What motivaets ctx’s place in the argument order? For functions like map and filter the transformed container goes last, enabling partial application; for DataFrames functions it goes first, enabling piping. I often see “context” parameters going first, but I don’t know where that idiom comes from – maybe it’s a remnant of OOP or maybe it’s something about monads…
Why are some of the variables in your examples prefixed with underscores? Is that being used to avoid name collisions?

cscherrer · July 22, 2021, 6:36pm

Argument order here is kind of arbitrary. Mostly I wanted the first few arguments to be similar to the x ~ some_measure expression itself. These are mostly utility functions for building new primitives. End users would use rand etc as usual, but now have the option of adding a context. In that case I wanted changes to the usual argument order of Base.rand to be minimal.

As for argument order in general… I’m not sure about the origin, but I’ve found it’s sometimes handy to have things in an order to make dispatch easy. For example you might have something like

foo(::T, args...; kwargs) = some_foo_specific_to_T(args...; kwargs...)

In cases when there’s already a some_foo_specific_to_T, this makes it easy to manage the other parameters.

Yep, that’s it. It doesn’t make any difference in the functions themselves, but when names appear in code we want to avoid collision. We could gensym everything, but that takes extra code to pass the names around. So for now I just have it as “leading underscores are for internal use”.

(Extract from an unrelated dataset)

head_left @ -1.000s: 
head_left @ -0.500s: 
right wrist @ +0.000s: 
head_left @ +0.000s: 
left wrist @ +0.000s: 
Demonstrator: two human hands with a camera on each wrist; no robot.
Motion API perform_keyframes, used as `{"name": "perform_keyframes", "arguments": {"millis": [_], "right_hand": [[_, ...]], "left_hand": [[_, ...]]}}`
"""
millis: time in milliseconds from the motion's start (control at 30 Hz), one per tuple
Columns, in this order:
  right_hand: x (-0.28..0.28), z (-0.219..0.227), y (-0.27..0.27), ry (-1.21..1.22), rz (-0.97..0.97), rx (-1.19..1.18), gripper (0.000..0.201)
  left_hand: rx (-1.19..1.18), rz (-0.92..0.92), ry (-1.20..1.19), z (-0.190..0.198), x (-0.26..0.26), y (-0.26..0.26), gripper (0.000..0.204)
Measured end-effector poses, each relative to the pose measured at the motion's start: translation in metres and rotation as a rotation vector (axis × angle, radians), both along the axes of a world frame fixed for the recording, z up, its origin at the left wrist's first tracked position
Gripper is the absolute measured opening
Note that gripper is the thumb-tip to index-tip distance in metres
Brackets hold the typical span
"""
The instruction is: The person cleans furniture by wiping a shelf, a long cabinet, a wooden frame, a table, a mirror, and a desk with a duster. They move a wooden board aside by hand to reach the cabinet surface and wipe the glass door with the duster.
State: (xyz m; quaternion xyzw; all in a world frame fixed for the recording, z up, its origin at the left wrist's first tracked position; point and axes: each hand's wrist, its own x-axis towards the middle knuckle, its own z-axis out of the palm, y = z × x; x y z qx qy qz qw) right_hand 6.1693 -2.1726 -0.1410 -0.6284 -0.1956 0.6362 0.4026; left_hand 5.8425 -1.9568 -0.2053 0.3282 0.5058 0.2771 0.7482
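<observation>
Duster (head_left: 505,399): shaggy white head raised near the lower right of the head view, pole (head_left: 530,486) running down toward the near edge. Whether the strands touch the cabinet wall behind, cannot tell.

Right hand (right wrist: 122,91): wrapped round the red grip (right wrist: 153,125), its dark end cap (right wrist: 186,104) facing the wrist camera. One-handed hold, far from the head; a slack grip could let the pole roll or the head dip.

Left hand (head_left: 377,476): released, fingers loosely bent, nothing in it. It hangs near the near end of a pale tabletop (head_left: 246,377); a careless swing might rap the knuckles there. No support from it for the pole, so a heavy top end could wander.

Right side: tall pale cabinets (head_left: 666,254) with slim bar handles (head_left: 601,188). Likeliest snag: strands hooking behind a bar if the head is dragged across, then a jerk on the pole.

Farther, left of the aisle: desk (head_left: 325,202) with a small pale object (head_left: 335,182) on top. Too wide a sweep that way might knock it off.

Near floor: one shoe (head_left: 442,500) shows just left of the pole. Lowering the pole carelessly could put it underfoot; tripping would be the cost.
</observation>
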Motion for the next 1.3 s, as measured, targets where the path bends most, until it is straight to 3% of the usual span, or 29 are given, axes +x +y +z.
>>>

McCoy · July 22, 2021, 7:36pm

I generally like this proposal – as it reflects a number of design choices which I’m familiar with in Gen. Especially the notion of threading a context object through, and or otherwise dispatching using a context object to control how certain inference methods work.

From a performance perspective, my main concern is that there are a number of things unaddressed by this proposal.

Using rand, for example – to collect random choices into your ctx object seems lightweight – but it doesn’t expose or quantify performance on the full complexity of inference. Specifically, consider implementing multi-choice MH steps – this requires re-visiting choices in a model with a ctx which has been “sampled from” (or assigned choices from the denoted measure) of the model.

Including arbitrary Julia code requires that you think explicitly about how to cache or otherwise incrementally compute sub-sets of your model AST – otherwise MH updates will not be asymptotically optimal – especially in a way which we should be able to solve programmatically.

I think codegen from an AST representation likely provides a way for ASTModel to be asymptotically optimal like Gen’s static compiler is – as they are based on similar concepts. But the main impediment to including arbitrary Julia code is the fact that inference algorithms which require re-visiting choices will re-execute code which potentially has not changed from the previous sample.

This particular requirement induces a number of design complexities – and I’m generally really curious about how you might address them.

McCoy · July 22, 2021, 7:39pm

Also, just to mention – there room to grow in the design space for the above issues I mentioned – so I am really curious about things that ASTModel might enable / or even design inefficiencies in parts of Gen’s static subset which ASTModel might improve on.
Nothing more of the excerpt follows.